Their inclusion is cute, and should you unlock some of these characters’ associated memorabilia from the in-game gacha machine, they can be interacted with. More often than not, these interactions are easter eggs in and of themselves, such as the death animation of a certain PS2 platforming hero, but they don’t play much of a role beyond serving as eye candy in a self-contained area. As joyous as it is to be surprised by the beloved characters of my youth, it’s also all colored by the fact that they are mostly just here on display. The veneer of nostalgia fell away for me soon after this realization, as the crash site took on an air of “Look, but don’t touch.” Astro Bot is so many wonderful things, but between Astro’s Playroom and now this game, it is also increasingly PlayStation’s museum, where the brand will seemingly now hold the memories of all the brilliant things it used to be and keep them at a respectful distance from its present and future ambitions.

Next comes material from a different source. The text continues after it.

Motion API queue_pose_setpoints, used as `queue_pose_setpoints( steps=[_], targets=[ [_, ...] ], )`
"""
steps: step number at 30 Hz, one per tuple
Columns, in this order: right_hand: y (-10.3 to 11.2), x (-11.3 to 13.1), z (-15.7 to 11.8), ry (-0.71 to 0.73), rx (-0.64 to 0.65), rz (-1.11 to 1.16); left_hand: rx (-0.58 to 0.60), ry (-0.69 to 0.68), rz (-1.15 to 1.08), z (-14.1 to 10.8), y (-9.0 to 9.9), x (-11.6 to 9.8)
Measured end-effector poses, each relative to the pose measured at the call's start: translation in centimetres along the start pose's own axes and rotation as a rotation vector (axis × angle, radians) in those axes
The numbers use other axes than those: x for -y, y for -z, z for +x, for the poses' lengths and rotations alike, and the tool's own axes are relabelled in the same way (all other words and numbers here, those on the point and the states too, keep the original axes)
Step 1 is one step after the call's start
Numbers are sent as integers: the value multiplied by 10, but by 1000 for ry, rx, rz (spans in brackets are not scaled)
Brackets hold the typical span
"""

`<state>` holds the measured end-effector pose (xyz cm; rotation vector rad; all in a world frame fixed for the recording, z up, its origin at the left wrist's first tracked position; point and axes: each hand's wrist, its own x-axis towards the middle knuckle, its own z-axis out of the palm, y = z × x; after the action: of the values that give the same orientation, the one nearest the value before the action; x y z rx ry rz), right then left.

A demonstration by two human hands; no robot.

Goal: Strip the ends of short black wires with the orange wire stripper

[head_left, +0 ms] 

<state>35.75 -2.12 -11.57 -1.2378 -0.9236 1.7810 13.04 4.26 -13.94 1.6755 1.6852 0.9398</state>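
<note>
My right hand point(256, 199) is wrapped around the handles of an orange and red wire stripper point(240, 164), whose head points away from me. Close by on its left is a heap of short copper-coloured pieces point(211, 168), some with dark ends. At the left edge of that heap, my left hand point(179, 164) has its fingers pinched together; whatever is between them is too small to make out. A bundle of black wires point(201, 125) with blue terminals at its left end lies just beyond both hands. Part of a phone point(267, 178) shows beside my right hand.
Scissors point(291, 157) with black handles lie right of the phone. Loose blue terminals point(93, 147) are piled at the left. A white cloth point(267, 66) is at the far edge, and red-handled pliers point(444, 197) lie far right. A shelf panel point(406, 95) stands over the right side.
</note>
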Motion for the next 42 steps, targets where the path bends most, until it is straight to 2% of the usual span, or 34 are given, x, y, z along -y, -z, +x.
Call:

It also stings to know that Astro Bot and the brilliant team that so clearly loves this history and has historically made wonderfully inventive games is born from the refuse of another studio that used to be emblematic of what PlayStation once was. Japan Studio’s closure still hurts, and Astro Bot and its ingenuity softens things some, but not tremendously. In another timeline, Astro Bot is the crown jewel atop a heap of similarly ambitious titles from a slew of passionate developers who feel emboldened to make their wildest dreams come true. Right now, it’s landing as the wider cultural landscape craves a return to stability, as teams under PlayStation’s leadership seemingly cannibalize each other’s house styles and genres or have their live-service games outright pulled within weeks of launch, and fans and game makers alike cry out for a sense of normalcy after years of growing pains and tumult. Astro Bot celebrates a history of games and is a light in the darkness to be sure, but it increasingly feels like an outlier in gaming’s increasingly narrow future rather than the full-throated reprisal of what once was.
Astro Bot is a mighty game and so is its eponymous hero, but I don’t think either is likely to save the world or this industry. For what it is, though, Astro Bot is incredible, and that is worth celebrating here and now. I just can’t help walking away from the experience with a bittersweet taste in my mouth and a hope that someday soon, we don’t have to look to gaming’s past for the best bits of it all.